We usually think of volatility as the standard deviation of a series, e.g. price returns however while this applies to historic volatility (ex-post) what do we do when it comes to addressing expected volatility (ex-ante)?
Three types of models:
-local volatility models,
-stochastic volatility models and
-deterministic volatility models
Local volatility models assume the volatility is constant (standard deviation) and hence a function of price and time.

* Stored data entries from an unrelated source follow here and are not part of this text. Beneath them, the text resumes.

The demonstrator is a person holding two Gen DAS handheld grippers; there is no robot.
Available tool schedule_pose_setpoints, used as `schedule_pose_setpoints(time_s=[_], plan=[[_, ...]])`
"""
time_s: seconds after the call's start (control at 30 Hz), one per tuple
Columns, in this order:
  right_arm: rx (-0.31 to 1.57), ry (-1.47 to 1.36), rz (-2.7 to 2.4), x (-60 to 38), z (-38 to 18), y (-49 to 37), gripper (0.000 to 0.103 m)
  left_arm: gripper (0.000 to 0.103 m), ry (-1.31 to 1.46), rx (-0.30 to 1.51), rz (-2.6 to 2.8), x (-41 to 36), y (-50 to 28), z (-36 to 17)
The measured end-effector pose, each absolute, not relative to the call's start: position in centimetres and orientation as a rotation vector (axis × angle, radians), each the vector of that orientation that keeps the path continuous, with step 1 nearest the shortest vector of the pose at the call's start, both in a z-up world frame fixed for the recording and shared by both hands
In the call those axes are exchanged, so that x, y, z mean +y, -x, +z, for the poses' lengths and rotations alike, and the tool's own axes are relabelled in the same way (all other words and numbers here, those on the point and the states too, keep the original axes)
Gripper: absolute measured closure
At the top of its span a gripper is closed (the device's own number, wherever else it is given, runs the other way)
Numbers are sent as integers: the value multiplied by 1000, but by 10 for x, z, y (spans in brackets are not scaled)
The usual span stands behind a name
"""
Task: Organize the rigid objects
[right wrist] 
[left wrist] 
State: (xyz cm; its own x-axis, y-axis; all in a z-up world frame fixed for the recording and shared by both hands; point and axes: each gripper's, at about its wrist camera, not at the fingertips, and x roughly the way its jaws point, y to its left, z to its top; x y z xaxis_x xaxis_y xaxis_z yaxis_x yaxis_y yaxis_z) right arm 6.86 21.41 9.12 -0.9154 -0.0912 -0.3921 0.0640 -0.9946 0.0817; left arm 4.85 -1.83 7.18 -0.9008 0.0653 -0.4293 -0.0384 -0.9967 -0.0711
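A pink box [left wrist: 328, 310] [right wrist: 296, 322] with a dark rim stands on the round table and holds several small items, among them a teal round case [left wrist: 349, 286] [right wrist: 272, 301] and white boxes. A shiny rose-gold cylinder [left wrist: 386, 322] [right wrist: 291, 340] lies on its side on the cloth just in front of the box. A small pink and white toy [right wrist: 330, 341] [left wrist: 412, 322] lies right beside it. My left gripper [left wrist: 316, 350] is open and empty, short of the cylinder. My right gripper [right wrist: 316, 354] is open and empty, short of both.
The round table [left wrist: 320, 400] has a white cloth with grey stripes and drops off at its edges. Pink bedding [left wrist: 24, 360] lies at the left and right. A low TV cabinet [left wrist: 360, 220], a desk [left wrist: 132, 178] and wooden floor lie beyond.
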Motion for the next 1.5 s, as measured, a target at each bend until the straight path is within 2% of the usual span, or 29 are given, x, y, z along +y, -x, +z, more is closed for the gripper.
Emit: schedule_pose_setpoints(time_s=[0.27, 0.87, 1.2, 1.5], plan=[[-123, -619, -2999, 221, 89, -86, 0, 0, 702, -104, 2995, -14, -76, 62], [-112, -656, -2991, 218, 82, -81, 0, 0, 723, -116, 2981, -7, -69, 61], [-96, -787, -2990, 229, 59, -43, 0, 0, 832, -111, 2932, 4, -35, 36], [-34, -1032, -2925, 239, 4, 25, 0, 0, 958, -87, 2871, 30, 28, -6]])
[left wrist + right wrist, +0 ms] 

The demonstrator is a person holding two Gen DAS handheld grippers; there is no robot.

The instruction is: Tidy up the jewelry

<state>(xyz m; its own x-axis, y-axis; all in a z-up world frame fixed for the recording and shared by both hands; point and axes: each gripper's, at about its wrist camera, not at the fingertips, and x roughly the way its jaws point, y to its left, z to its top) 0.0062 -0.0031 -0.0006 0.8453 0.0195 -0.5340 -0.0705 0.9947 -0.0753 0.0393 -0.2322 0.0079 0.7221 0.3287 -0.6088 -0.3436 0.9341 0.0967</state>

The local volatility model is therefore considered a generalisation of the Black-Scholes model.
Two factor stochastic volatility model (Stochastic Alpha Beta Rho – Sabr):
− Assumes volatility is stochastic, Sabr (ρ, υ).
Beta fixes the underlying volatility process and is fixed at 80% for equities, 0 for IR (volatilities are Gaussian) and 1 for currencies (volatilities are lognormal)
Three factor deterministic volatility model (Quadratic – Quad):
− Quad(ρ, υ, γ) – no assumption on the dynamics of the volatility process.
Four factor deterministic volatility model (Stochastic Volatility Inspired – SVI):
− SVI(ρ, υ, γ, ξ) – no assumption on the dynamics of the volatility process
Most South African banks seem to use deterministic models with up to 6 factors.
References:
A lot of research has been published by Dr Antonie Kotzé…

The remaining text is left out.